De beelden moeten zich na het halfuur minstens honderd meter verplaatsen. Wat is dat nou voor onzin? Je zit midden in je act en dan moet je honderd meter verderop weer opnieuw beginnen.

Geen wonder dus dat Aloysius die middag ontzettend kwaad was toen er weer zo'n busje met Roemenen bij de Dam stopte. Er kwamen een paar kabouters en elfjes uit. Dat ziet er toch niet uit? Elfjes van honderd kilo met getatoeëerde armen.
'Vuile vieze broodjatters! Tyfuslijers! Mafiahonden! Stelletje criminele Roma!' had hij geroepen naar de Roemenen. Het laatste was natuurlijk een pleonasme, maar dat had hij niet door.

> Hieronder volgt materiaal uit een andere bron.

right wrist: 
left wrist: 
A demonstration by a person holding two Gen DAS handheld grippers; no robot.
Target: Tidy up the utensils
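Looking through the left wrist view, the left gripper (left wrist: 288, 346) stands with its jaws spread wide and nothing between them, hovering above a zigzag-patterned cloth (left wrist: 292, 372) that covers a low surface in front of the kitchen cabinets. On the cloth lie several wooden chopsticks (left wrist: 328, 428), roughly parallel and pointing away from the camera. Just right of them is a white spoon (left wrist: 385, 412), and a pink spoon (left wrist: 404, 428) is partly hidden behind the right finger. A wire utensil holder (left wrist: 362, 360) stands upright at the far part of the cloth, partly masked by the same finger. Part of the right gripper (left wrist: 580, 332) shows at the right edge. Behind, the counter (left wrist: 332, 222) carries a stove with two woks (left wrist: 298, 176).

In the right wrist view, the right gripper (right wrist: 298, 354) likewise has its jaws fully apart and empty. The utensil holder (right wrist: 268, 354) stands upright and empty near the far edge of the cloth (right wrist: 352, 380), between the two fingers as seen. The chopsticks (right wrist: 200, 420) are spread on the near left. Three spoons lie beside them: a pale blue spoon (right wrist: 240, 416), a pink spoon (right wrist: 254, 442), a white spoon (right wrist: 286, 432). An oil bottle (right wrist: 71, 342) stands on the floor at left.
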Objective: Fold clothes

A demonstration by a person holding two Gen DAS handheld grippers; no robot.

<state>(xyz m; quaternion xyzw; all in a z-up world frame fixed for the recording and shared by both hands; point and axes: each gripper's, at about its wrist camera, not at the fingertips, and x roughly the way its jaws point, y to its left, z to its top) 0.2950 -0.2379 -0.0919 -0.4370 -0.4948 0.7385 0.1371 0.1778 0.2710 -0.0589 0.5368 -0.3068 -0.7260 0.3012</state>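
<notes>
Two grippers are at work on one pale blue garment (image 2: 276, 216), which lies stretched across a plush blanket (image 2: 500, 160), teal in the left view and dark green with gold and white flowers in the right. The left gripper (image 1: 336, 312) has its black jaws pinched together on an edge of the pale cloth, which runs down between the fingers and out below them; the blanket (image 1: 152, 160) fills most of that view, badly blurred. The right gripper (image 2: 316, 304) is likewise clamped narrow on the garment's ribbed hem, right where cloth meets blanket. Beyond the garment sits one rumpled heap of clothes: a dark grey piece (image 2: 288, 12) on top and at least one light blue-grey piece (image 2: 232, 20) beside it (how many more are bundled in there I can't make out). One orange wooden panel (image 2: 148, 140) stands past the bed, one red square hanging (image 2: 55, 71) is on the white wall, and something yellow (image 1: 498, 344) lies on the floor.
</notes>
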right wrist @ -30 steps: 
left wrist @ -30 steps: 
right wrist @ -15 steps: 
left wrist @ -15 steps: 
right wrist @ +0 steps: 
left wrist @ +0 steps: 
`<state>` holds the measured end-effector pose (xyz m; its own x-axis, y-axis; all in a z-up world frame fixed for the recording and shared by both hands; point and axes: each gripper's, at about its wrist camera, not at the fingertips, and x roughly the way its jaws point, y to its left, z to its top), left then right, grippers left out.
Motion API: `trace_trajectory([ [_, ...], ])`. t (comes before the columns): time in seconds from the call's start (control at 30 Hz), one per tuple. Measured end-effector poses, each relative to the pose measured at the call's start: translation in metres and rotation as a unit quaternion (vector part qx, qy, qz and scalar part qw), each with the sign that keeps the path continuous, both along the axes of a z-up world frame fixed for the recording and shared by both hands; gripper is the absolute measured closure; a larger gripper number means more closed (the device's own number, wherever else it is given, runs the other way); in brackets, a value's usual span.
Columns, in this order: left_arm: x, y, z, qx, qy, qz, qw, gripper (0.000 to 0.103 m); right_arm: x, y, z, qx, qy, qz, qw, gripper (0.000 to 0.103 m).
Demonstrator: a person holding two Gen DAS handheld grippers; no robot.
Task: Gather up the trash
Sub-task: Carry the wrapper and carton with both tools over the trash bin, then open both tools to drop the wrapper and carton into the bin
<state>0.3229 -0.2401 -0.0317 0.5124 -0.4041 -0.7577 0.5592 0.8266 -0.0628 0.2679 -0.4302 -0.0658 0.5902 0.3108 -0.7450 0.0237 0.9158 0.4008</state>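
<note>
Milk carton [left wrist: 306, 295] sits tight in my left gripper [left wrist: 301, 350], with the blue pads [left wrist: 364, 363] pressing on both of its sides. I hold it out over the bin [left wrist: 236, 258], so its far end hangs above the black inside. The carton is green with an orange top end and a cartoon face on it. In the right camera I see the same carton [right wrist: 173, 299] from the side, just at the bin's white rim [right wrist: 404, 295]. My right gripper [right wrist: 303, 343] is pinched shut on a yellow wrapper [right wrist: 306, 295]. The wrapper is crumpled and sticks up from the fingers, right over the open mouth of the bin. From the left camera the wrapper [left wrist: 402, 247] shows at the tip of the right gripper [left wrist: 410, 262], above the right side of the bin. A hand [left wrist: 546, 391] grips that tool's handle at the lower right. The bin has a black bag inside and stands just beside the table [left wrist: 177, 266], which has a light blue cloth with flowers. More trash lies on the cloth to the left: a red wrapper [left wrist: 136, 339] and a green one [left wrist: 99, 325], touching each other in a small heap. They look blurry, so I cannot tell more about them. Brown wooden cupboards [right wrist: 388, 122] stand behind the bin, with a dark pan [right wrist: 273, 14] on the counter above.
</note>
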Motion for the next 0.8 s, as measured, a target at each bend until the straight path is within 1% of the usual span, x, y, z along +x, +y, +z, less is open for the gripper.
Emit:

Helaas voor Aloysius verstond één van de Roemenen Nederlands. En dan is het best lastig dat je hebt gekozen voor komkommer als levend beeld. Een van de elfjes met de tattoos had namelijk de intentie om het levende beeld voorgoed stijf te slaan. Best lastig als een dikke Roemeense elfenvuist komkommersoep van je gezicht wil maken en je hebt geen armen om je te verdedigen.